Kelaparan, kami mengetuk pintu Resto Han. Alhamdulillah buka. Sehingga bisa mencicipi aneka daging dan ikan Sungai Neretva bakar. Nikmat!
Air Terjun Kravice
Hari sudah agak sore ketika kami selesai makan dan bertolak menuju Kravice, salah satu air terjun terindah di Bosnia-Herzegovina. Sebelumnya Lia sudah menandai lokasinya di hape. Kami yakin, tak bakal terjadi masalah. Berkilo meter kemudian, kami masuk ke jalan kecil. Beraspal. Di daerah Trebizat. Kami melihat sungai Trebizat mengalir, membentuk empat kaskada. Dari mobil, tak jelas terlihat karena tertutup pepohonan. Tak kelihatan air terjun tinggi dan lebar seperti foto-foto di internet.
„Kayaknya memang ini tempatnya. Tapi kok air terjunnya jauh dari bayangan, yah? Pendek dan kecil.“
„Mungkin kita salah.“
„Tapi ini tempat yang ditunjukkan oleh googlemaps.“
Kami putuskan mengikuti jalan mendaki. Makin ragu, sebab jalan tersebut menjauhi sungai. Di sebuah desa, Bapak bertanya ke seorang tua yang sedang sibuk berkebun. Bingung menggunakan bahasa inggris, eh si Bapak tua malah lancar berbahasa Jerman dialek Bayern.
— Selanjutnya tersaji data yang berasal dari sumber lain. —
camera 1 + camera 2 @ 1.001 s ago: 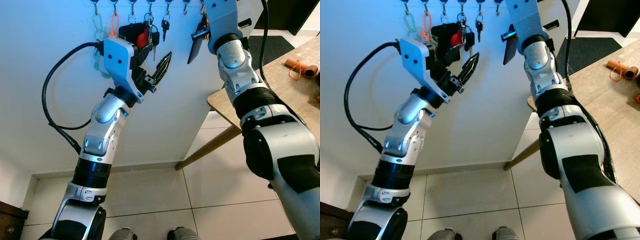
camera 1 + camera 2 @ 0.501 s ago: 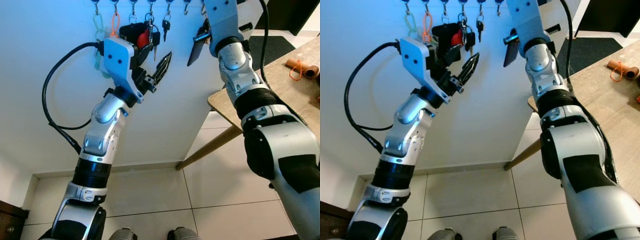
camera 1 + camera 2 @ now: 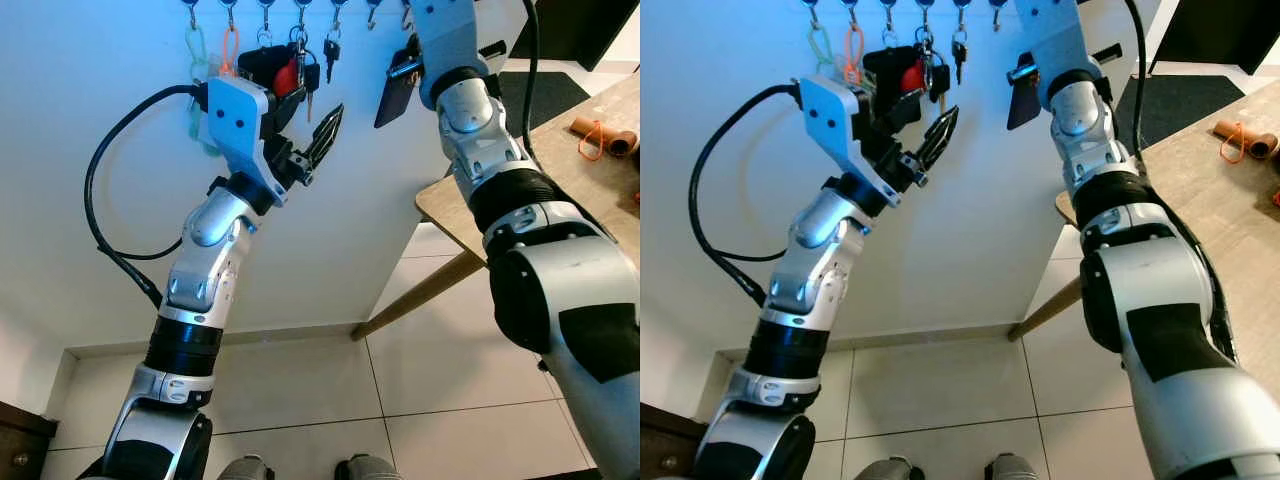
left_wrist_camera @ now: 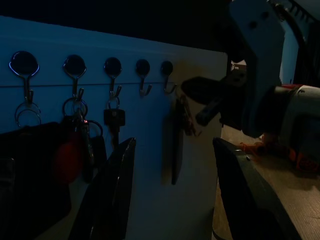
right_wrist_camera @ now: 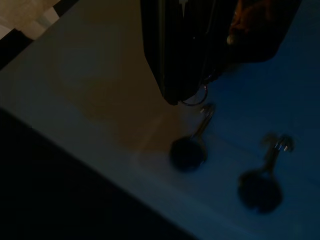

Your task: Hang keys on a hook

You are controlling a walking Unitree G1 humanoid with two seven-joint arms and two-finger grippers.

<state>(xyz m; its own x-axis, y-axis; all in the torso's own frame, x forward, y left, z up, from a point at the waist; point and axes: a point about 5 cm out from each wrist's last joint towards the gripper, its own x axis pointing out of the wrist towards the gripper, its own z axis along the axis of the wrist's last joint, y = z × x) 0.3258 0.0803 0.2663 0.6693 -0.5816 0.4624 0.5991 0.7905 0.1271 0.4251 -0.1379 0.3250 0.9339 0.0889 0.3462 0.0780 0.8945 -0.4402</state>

„Balik arah ke jalan utama, terus ke arah Ljubuski. Cari belokan Kravice. Air terjunnya ada di ujung jalan,“ Bapak menirukan Bapak tua berdialek Bayern.
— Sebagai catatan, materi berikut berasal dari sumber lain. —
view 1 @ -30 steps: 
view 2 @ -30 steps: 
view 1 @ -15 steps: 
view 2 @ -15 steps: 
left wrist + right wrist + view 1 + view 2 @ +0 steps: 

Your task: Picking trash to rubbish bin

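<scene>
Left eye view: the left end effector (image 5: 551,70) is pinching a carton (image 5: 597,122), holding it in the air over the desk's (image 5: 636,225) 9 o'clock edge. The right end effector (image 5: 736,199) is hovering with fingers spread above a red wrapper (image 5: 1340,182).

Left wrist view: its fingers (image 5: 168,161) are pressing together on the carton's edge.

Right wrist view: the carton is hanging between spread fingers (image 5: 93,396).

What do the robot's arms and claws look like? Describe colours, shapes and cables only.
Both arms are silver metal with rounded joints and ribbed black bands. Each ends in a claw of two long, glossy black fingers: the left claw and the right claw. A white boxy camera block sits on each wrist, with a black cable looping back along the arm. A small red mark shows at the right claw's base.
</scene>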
Tepat sekali petunjuknya. Keluar mobil, suara deras air terjun terdengar jelas. „Yes!“
Senja mulai menyapa. Awalnya kami mau memotret dari atas saja. Kravice terlihat menawan. Tak puas, kami pun menuruni tangga agas bisa mengambil foto-fotonya dari dekat.
Medugorje
Adalah tempat ziarah umat Katolik yang terkenal di wilayah ini. Konon ada penampakan Maria di tahun 90-an. Disaksikan beberapa orang. Sejak saat itu, ia jadi ramai. Sejalur dengan arah balik ke Mostar, kami putuskan melihat sejenak di dalam kota.
Beberapa petunjuknya tidak jelas. Di hari natal, Medugorje tak kelihatan sepi. Banyak toko suvenir masih buka di malam hari. Bus-bus besar sesekali lewat. Patung Maria terletak di bahu sebuah bukit. Dikelilingi barisan lampu. Terlihat dari kejauhan.